## WORK REQUIRED
In exact form, set down only those lines of the material that run from its first line to the line with "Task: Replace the", inclusive.

## PROVIDED DATA
::::::::

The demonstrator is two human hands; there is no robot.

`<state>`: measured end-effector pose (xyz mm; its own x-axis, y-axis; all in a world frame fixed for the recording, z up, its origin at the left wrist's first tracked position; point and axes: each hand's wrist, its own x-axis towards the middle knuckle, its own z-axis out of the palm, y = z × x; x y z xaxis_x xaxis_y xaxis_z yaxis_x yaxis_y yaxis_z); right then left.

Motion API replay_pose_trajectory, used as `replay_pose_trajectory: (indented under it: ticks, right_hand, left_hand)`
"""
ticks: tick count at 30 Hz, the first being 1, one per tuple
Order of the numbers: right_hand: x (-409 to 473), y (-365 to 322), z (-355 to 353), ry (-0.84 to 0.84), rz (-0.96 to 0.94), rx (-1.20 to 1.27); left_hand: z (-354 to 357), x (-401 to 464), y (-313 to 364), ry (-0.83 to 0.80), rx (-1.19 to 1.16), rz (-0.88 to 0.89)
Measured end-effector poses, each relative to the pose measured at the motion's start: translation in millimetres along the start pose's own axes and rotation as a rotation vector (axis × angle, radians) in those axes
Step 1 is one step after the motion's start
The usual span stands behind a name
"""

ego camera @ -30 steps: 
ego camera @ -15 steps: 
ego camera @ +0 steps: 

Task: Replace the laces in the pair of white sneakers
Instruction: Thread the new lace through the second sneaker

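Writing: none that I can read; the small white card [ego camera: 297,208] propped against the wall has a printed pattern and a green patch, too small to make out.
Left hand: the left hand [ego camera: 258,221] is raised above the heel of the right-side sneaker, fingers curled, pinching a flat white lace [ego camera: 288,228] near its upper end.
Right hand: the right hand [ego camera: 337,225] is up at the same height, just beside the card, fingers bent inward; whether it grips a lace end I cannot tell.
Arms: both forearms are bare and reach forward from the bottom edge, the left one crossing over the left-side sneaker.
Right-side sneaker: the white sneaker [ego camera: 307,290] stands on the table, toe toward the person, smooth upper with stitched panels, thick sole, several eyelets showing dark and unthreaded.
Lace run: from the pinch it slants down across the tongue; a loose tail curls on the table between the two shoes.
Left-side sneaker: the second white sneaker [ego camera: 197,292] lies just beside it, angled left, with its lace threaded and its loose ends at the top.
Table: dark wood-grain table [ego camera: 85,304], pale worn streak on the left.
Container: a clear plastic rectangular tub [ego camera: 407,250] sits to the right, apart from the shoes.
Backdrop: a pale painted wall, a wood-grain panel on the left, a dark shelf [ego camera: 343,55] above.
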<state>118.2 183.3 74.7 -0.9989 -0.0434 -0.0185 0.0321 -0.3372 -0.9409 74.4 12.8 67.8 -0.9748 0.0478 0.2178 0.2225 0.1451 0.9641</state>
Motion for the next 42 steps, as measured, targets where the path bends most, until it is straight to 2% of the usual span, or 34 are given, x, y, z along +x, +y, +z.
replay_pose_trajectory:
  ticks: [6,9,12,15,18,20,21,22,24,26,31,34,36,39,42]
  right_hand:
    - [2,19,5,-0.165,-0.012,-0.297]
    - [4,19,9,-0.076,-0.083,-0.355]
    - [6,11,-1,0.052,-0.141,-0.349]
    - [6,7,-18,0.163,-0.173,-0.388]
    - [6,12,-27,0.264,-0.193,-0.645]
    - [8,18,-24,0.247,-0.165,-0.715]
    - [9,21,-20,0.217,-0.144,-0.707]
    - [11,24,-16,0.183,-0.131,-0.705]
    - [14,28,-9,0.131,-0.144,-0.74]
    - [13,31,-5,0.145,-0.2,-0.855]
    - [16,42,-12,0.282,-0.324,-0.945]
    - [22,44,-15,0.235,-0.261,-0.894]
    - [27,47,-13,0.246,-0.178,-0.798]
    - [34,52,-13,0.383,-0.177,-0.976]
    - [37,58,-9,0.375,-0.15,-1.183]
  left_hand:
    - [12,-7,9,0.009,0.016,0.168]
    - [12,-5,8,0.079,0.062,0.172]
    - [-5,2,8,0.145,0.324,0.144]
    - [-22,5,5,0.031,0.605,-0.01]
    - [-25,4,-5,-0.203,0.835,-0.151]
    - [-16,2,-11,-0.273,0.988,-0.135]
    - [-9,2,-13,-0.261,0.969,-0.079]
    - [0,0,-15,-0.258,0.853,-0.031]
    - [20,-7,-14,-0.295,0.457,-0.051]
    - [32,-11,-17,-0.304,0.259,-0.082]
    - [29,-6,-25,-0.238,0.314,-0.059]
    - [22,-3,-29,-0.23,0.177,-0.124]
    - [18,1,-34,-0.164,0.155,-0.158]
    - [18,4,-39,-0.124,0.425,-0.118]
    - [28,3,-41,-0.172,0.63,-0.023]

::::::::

## RESULT OF THIS TASK
The demonstrator is two human hands; there is no robot.

`<state>`: measured end-effector pose (xyz mm; its own x-axis, y-axis; all in a world frame fixed for the recording, z up, its origin at the left wrist's first tracked position; point and axes: each hand's wrist, its own x-axis towards the middle knuckle, its own z-axis out of the palm, y = z × x; x y z xaxis_x xaxis_y xaxis_z yaxis_x yaxis_y yaxis_z); right then left.

Motion API replay_pose_trajectory, used as `replay_pose_trajectory: (indented under it: ticks, right_hand, left_hand)`
"""
ticks: tick count at 30 Hz, the first being 1, one per tuple
Order of the numbers: right_hand: x (-409 to 473), y (-365 to 322), z (-355 to 353), ry (-0.84 to 0.84), rz (-0.96 to 0.94), rx (-1.20 to 1.27); left_hand: z (-354 to 357), x (-401 to 464), y (-313 to 364), ry (-0.83 to 0.80), rx (-1.19 to 1.16), rz (-0.88 to 0.89)
Measured end-effector poses, each relative to the pose measured at the motion's start: translation in millimetres along the start pose's own axes and rotation as a rotation vector (axis × angle, radians) in those axes
Step 1 is one step after the motion's start
The usual span stands behind a name
"""

ego camera @ -30 steps: 
ego camera @ -15 steps: 
ego camera @ +0 steps: 

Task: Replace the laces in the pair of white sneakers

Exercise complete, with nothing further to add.